### SUPPLIED DATA
•••

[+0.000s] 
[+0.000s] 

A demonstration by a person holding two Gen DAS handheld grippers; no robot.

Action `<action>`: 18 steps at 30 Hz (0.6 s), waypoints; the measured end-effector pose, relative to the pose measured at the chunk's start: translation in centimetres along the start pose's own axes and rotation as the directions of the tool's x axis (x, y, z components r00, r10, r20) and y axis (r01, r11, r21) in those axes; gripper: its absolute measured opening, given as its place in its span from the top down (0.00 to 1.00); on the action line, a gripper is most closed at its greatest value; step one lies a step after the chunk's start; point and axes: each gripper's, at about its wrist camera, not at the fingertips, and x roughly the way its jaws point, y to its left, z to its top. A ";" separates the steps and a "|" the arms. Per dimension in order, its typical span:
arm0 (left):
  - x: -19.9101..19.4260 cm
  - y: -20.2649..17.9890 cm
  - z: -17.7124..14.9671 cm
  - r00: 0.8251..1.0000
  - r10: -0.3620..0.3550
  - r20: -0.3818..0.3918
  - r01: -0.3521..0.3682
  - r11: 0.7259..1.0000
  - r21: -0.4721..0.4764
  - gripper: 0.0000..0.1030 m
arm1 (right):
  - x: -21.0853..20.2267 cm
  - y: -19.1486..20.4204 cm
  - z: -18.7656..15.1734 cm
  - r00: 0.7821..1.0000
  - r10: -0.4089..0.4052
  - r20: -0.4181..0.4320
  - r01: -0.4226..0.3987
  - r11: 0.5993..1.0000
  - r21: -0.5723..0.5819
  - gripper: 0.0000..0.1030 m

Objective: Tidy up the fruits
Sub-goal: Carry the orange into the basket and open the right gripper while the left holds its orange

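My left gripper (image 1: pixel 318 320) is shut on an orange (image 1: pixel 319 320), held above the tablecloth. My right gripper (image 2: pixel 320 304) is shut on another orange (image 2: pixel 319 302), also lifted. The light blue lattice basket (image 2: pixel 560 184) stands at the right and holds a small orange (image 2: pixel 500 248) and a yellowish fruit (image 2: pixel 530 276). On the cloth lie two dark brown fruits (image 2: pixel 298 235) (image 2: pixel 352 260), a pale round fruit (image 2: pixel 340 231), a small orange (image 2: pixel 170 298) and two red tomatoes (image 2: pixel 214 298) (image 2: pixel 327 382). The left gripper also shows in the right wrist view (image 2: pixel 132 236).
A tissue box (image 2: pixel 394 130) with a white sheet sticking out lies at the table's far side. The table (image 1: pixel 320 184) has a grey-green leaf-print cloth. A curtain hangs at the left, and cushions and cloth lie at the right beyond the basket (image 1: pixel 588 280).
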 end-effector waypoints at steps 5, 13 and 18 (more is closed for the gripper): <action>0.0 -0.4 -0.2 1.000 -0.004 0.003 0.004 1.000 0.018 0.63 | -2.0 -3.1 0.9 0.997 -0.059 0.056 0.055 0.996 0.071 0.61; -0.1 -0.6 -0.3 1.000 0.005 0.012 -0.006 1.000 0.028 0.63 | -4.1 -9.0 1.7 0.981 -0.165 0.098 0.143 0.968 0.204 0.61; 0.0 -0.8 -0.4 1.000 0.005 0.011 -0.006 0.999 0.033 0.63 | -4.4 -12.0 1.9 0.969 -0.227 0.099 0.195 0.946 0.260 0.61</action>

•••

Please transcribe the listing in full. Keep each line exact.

[+0.000s] 
[+0.000s] 

A demonstration by a person holding two Gen DAS handheld grippers; no robot.

Action `<action>`: 18 steps at 30 Hz (0.6 s), waypoints; the measured end-effector pose, relative to the pose measured at the chunk's start: translation in centimetres along the start pose's own axes and rotation as the directions of the tool's x axis (x, y, z components r00, r10, r20) and y axis (r01, r11, r21) in those axes; gripper: its absolute measured opening, given as its place in its span from the top down (0.00 to 1.00); on the action line, a gripper is most closed at its greatest value; step one lies a step after the chunk's start; point and axes: each gripper's, at about its wrist camera, not at the fingertips, and x roughly the way its jaws point, y to its left, z to its top. A ";" separates the steps and a "|" the arms. Per dimension in order, its typical span:
arm0 (left):
  - x: -19.9101..19.4260 cm
  - y: -20.2649..17.9890 cm
  - z: -17.7124..14.9671 cm
  - r00: 0.8251..1.0000
  - r10: -0.3620..0.3550
  - r20: -0.3818..0.3918
  - r01: -0.3521..0.3682
  - r11: 0.7259..1.0000
  - r21: -0.4721..0.4764
  - gripper: 0.0000..0.1030 m
arm1 (right):
  - x: -21.0853..20.2267 cm
  - y: -19.1486..20.4204 cm
  - z: -18.7656..15.1734 cm
  - r00: 0.7821..1.0000
  - r10: -0.4089..0.4052
  - r20: -0.4181..0.4320
  - r01: -0.4226..0.3987
  - r11: 0.5993..1.0000
  - r21: -0.5723..0.5819
  - gripper: 0.0000..0.1030 m

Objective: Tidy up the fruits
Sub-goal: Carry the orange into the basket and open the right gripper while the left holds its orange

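My left gripper (image 1: pixel 318 320) is shut on an orange (image 1: pixel 319 320), held above the tablecloth. My right gripper (image 2: pixel 320 304) is shut on another orange (image 2: pixel 319 302), also lifted. The light blue lattice basket (image 2: pixel 560 184) stands at the right and holds a small orange (image 2: pixel 500 248) and a yellowish fruit (image 2: pixel 530 276). On the cloth lie two dark brown fruits (image 2: pixel 298 235) (image 2: pixel 352 260), a pale round fruit (image 2: pixel 340 231), a small orange (image 2: pixel 170 298) and two red tomatoes (image 2: pixel 214 298) (image 2: pixel 327 382). The left gripper also shows in the right wrist view (image 2: pixel 132 236).
A tissue box (image 2: pixel 394 130) with a white sheet sticking out lies at the table's far side. The table (image 1: pixel 320 184) has a grey-green leaf-print cloth. A curtain hangs at the left, and cushions and cloth lie at the right beyond the basket (image 1: pixel 588 280).
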 end-effector waypoints at steps 5, 13 and 18 (more is closed for the gripper): <action>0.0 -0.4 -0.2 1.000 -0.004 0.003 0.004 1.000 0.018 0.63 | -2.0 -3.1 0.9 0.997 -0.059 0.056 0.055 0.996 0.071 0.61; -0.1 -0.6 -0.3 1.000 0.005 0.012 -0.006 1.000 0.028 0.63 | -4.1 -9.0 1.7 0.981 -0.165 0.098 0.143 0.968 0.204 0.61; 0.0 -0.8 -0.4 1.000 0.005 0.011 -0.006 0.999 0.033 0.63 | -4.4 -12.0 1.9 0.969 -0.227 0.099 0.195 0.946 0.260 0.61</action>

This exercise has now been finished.